**WHAT TO DO**. Using the entries that follow, write out the line containing "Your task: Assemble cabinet", the line containing "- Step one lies", and every line between them, exactly and nothing else.

**DATA PROVIDED**.
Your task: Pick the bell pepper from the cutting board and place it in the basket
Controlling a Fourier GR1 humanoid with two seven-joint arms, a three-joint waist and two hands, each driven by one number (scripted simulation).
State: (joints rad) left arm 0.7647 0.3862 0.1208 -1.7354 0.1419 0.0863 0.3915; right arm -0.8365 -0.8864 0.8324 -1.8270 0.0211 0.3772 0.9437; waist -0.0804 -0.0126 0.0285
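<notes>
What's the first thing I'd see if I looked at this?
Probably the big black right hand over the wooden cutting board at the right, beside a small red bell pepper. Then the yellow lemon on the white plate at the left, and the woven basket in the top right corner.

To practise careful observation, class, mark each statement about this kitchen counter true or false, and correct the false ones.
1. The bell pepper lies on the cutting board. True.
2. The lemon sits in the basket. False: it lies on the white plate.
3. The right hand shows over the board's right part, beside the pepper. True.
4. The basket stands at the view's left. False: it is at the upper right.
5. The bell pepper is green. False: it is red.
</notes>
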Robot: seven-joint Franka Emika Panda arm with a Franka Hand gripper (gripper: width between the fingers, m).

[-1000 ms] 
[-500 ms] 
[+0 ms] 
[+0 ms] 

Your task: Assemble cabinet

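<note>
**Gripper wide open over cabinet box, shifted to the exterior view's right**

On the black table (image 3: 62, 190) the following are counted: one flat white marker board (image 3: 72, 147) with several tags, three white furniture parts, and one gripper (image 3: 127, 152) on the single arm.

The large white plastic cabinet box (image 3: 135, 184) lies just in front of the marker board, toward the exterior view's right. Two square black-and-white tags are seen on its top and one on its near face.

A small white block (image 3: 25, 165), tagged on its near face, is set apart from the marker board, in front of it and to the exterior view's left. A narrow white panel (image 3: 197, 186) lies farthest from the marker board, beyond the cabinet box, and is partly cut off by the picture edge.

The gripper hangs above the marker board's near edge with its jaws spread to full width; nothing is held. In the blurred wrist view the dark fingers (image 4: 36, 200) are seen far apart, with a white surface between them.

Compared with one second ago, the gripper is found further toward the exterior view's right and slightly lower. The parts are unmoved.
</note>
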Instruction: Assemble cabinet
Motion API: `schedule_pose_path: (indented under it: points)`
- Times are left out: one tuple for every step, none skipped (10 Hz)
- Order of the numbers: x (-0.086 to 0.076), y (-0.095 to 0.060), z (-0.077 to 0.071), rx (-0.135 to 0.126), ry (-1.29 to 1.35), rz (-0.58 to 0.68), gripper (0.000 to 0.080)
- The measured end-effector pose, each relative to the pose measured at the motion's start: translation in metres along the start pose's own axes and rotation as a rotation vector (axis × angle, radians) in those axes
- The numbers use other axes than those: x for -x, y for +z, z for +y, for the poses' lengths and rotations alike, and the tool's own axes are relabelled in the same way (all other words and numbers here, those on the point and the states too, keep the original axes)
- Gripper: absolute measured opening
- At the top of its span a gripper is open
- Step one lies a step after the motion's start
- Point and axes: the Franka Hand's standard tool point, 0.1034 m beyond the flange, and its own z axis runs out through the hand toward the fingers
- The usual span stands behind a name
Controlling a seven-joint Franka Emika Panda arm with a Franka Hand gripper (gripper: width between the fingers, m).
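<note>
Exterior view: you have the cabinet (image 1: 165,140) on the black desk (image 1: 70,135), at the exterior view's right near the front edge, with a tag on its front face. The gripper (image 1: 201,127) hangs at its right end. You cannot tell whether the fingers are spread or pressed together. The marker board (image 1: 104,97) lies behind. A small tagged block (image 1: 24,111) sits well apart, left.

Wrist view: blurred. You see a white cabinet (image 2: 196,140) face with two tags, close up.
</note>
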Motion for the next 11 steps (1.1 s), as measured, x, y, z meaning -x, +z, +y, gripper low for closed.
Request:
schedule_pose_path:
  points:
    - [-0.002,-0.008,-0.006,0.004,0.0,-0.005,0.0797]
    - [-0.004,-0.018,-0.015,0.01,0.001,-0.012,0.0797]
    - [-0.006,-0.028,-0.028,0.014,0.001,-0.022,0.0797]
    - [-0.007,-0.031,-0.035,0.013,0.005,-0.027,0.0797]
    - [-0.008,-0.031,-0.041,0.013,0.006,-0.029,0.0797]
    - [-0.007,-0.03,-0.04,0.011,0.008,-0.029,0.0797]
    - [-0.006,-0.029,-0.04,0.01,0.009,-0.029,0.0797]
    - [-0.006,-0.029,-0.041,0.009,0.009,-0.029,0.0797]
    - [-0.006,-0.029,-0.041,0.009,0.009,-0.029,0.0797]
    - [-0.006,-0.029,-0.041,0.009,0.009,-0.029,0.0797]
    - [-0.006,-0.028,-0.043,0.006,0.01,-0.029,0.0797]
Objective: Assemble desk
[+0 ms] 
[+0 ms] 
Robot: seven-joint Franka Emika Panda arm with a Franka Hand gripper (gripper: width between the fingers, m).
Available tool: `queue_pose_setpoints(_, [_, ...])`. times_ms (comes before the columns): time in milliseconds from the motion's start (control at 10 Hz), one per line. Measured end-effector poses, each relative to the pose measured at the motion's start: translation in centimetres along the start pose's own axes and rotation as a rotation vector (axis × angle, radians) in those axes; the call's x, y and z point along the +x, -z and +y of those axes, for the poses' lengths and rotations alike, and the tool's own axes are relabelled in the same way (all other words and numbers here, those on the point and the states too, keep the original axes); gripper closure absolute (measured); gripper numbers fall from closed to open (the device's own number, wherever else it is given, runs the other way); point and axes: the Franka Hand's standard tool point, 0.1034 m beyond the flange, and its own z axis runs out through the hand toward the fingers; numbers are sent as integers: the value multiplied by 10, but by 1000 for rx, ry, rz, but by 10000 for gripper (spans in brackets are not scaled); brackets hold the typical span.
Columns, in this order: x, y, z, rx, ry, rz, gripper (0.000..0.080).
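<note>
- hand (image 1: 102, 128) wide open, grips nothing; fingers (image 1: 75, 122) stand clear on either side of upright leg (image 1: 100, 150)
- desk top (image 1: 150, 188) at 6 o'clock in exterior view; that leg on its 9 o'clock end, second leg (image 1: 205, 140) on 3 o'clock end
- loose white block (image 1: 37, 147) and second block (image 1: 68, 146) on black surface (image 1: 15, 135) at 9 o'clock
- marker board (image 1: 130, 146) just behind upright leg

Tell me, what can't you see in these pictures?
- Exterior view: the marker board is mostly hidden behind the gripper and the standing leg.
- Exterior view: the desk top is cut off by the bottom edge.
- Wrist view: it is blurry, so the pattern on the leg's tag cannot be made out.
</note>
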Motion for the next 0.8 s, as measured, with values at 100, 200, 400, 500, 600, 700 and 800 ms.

**EXERCISE ANSWER**.
Your task: Assemble cabinet

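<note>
**Gripper wide open over cabinet box, shifted to the exterior view's right**

On the black table (image 3: 62, 190) the following are counted: one flat white marker board (image 3: 72, 147) with several tags, three white furniture parts, and one gripper (image 3: 127, 152) on the single arm.

The large white plastic cabinet box (image 3: 135, 184) lies just in front of the marker board, toward the exterior view's right. Two square black-and-white tags are seen on its top and one on its near face.

A small white block (image 3: 25, 165), tagged on its near face, is set apart from the marker board, in front of it and to the exterior view's left. A narrow white panel (image 3: 197, 186) lies farthest from the marker board, beyond the cabinet box, and is partly cut off by the picture edge.

The gripper hangs above the marker board's near edge with its jaws spread to full width; nothing is held. In the blurred wrist view the dark fingers (image 4: 36, 200) are seen far apart, with a white surface between them.

Compared with one second ago, the gripper is found further toward the exterior view's right and slightly lower. The parts are unmoved.
</note>
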Instruction: Assemble cabinet
Motion API: `schedule_pose_path: (indented under it: points)`
- Times are left out: one tuple for every step, none skipped (10 Hz)
- Order of the numbers: x (-0.086 to 0.076), y (-0.095 to 0.060), z (-0.077 to 0.071), rx (-0.135 to 0.126), ry (-1.29 to 1.35), rz (-0.58 to 0.68), gripper (0.000 to 0.080)
- The measured end-effector pose, each relative to the pose measured at the motion's start: translation in metres along the start pose's own axes and rotation as a rotation vector (axis × angle, radians) in those axes
- The numbers use other axes than those: x for -x, y for +z, z for +y, for the poses' lengths and rotations alike, and the tool's own axes are relabelled in the same way (all other words and numbers here, those on the point and the states too, keep the original axes)
- Gripper: absolute measured opening
- At the top of its span a gripper is open
- Step one lies a step after the motion's start

This output is complete.